::: Supplied material

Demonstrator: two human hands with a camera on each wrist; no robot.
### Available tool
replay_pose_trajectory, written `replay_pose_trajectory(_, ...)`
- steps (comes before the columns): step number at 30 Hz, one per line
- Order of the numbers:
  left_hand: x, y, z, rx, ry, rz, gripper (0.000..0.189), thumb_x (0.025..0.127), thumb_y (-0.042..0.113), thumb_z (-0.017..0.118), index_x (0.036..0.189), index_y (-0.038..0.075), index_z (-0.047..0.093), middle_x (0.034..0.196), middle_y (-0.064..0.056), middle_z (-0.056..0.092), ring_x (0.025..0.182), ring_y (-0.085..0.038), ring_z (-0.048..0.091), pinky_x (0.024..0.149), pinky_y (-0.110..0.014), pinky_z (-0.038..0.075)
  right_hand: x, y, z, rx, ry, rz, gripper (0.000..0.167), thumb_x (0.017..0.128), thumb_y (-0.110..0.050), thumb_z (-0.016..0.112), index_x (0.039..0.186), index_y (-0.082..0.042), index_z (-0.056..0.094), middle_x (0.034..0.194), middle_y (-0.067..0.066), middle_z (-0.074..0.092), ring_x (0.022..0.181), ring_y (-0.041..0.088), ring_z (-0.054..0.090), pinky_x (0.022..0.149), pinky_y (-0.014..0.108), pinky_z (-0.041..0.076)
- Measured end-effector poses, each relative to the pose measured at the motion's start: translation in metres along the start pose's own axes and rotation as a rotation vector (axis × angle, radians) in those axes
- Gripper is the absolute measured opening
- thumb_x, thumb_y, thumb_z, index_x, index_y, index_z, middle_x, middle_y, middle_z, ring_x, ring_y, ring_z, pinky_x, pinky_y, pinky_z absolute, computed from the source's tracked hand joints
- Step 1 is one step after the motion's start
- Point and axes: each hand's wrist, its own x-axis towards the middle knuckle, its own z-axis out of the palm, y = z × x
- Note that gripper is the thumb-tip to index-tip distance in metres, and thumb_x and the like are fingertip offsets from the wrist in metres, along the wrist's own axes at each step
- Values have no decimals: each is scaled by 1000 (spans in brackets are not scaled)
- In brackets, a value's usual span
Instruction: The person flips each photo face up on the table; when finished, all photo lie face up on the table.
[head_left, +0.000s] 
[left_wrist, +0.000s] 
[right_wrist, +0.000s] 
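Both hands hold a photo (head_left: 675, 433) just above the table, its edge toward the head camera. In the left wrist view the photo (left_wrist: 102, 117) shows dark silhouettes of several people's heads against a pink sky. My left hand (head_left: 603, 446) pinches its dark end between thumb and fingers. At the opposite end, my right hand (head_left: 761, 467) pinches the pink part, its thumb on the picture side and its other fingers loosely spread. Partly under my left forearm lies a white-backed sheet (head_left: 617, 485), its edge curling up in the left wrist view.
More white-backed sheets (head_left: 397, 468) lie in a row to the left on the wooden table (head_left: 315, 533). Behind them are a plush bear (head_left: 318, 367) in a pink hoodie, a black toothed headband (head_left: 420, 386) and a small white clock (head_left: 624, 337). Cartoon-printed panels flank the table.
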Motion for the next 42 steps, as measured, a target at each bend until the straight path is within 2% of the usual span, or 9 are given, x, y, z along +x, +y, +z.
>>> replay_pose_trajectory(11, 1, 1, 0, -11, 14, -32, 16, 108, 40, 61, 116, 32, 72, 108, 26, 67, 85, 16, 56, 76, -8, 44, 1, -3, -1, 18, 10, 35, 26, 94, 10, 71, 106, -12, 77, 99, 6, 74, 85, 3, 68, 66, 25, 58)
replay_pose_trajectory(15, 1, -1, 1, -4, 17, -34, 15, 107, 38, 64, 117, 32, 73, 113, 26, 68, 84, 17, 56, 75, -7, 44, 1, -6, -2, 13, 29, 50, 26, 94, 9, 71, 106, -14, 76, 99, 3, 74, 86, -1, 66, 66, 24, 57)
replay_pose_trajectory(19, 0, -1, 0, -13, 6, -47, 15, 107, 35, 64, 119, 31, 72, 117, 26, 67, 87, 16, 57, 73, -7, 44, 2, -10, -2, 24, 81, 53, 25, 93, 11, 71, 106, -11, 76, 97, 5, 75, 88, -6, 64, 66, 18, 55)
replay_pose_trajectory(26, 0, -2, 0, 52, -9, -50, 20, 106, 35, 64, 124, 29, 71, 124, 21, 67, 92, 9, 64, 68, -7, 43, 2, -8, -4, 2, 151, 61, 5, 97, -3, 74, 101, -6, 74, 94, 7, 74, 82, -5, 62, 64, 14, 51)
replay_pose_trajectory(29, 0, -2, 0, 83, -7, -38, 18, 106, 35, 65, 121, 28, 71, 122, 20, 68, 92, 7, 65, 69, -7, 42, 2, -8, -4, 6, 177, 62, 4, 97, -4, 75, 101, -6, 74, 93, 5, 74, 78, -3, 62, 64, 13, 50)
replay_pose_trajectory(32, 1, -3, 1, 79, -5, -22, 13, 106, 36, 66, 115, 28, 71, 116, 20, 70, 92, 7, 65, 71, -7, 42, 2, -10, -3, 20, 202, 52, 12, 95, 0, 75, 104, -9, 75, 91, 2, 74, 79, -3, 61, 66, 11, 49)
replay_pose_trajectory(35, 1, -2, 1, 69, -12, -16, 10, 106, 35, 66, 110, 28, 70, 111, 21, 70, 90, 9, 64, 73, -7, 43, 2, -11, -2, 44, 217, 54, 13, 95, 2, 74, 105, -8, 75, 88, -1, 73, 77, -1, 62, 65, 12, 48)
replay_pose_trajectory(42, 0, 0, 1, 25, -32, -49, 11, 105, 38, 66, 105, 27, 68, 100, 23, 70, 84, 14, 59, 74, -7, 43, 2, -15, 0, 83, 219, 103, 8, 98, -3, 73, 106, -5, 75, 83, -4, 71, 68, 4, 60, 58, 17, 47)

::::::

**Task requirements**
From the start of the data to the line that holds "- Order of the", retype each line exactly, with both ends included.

**Answer box**
Demonstrator: two human hands with a camera on each wrist; no robot.
### Available tool
replay_pose_trajectory, written `replay_pose_trajectory(_, ...)`
- steps (comes before the columns): step number at 30 Hz, one per line
- Order of the numbers:

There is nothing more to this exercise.